Applying the techniques of emotional-image therapy, I ask the girl to mentally return to her parents the harm that they caused her.

This is a terrible hurricane - a tornado that sucks all living things into its funnel. In the language of the unconscious, a funnel means a tendency to leave life, a decision “not to live”. Each of the parents as if stretches out his hand and gathers his part of the hurricane into a fist. They are its masters and overlords. This does not mean that the parents wished their child to die, but the girl did not feel loved, desired, and did not receive a “blessing” for life from her parents.

And after the hurricane, the feeling of guilt leaves - a thick collar that choked Varya. The girl says that her mother holds it out to a long line of figures standing behind her, and they carefully pass it to each other. This string is a symbol of the genus. Our unconscious remembers and stores everything that was long before our birth, everything that our ancestors lived with. We often find ourselves hostage to the “values” of the genus, such as deep feelings of guilt, for example. But it is within our power to get rid of it and interrupt the further transmission of this toxic inheritance.

Using the technique invented by N. D. Linde, the creator of emotional imagery therapy, I ask Varya to feel sorry for the kitten - as much as she felt sorry for herself in childhood. The girl is surprised to notice that the kitten becomes even more unhappy, disheveled, lies down and freezes in anticipation of imminent death.

- So he doesn't need pity? - Varya is surprised.

- Yes, he needs love. And pity, including self-pity, is only a surrogate for love, which, however, often allows the child to survive. In the case when there is an acute lack of parental love. Now we can say to the dirty kitten: “I will not pity you anymore. I will learn to love you! " Press him to you: “You are my treasure, my happiness, my princess. I bless you for life! You are the most beautiful and valuable thing that I have!"

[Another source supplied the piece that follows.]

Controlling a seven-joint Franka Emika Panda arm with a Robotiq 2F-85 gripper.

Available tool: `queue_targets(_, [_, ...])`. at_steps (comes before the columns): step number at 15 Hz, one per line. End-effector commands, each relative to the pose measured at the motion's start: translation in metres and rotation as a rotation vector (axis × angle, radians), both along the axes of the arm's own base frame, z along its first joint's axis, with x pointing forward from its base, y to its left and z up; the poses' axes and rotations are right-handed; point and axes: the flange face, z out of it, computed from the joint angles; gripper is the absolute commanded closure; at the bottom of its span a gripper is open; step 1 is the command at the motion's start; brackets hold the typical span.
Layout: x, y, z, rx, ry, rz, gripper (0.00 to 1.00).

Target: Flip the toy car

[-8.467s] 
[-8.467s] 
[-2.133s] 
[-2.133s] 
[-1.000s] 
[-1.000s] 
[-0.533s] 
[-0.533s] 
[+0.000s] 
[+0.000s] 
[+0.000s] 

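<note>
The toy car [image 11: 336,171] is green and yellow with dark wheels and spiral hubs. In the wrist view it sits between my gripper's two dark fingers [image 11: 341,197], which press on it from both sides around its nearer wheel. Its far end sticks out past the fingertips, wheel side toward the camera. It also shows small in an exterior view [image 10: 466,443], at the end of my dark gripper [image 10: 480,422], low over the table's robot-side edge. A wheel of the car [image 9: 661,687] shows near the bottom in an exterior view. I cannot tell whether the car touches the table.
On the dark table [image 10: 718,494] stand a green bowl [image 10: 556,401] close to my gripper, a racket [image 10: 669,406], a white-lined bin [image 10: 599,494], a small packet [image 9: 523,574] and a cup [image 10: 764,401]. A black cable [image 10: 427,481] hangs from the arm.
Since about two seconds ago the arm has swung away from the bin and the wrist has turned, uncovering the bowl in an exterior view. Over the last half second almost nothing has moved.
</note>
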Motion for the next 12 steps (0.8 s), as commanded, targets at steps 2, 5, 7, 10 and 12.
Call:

Tears flowed from Varina's eyes, and at the same time she laughed, hugging her Inner Child - a kitten, spinning and dancing with him. And suddenly she stopped, staring in front of her, fascinated: now she was hugging a girl in a pink ball gown, as beautiful as a princess. The princess also hugged the girl by the neck, and they connected. A powerful energization took place: Varya's cheeks turned pink, her eyes sparkled, she felt hot.

From that moment on, Vari's emotional state began to change. The girl began to feel alive and real. Our work continued, and over the next two months, the asthma attacks, from which the girl had been constantly suffering from the age of five, completely stopped. Varya no longer chooses - suffocate or stay alive. She chose life.